Após a aparição, como compromisso, os Pastorinhos entregam-se ainda mais intensamente na defesa do Segredo, preparando-se para o testemunho-martírio, que apenas um mês mais tarde, estariam dispostos a viver. De facto, Francisco foi “o que menos se impressionou com o inferno […]. O que mais o impressionava ou absorvia era Deus, a Santíssima Trindade, nessa luz imensa que penetrava no mais íntimo da alma. Depois, dizia: Nós estávamos a arder, naquela luz que é Deus, e não nos queimávamos. Como é Deus!!! Não se pode dizer! Isto sim, que a gente nunca pode dizer! Mas que pena Ele estar tão triste! Se eu O pudesse consolar!…” (Memórias I, 145).
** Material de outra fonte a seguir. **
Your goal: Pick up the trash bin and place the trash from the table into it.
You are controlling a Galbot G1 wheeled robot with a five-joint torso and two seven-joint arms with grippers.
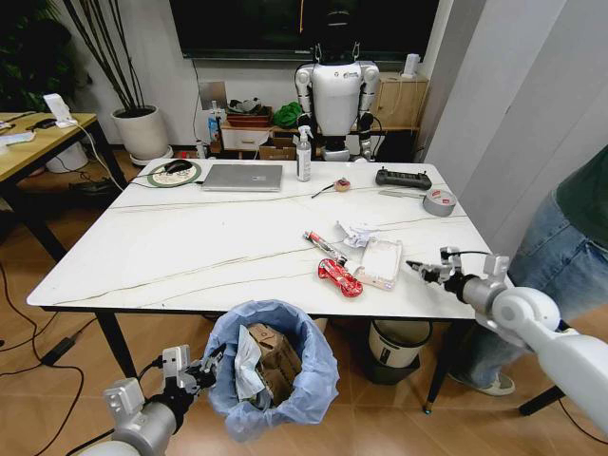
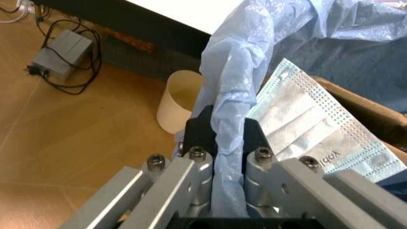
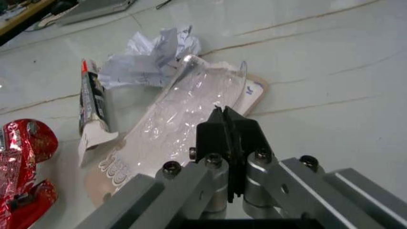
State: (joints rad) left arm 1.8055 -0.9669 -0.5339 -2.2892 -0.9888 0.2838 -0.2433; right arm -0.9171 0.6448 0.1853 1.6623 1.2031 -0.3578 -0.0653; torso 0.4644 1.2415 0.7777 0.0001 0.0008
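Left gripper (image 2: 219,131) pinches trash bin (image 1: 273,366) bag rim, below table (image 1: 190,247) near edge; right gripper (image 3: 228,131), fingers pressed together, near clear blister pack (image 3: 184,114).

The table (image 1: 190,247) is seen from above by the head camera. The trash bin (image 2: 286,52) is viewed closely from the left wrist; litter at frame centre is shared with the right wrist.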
Um segredo só o coração pode compreender. O amor de Deus é como esse oceano de fogo que arde intimamente, e que supera qualquer “inferno” da (nossa) história. Dentro da Luz deste Coração da História, vivendo como peregrinos em Igreja, somos novas testemunhas da boa-nova do triunfo do amor que, desde agora, vence todo e qualquer temor!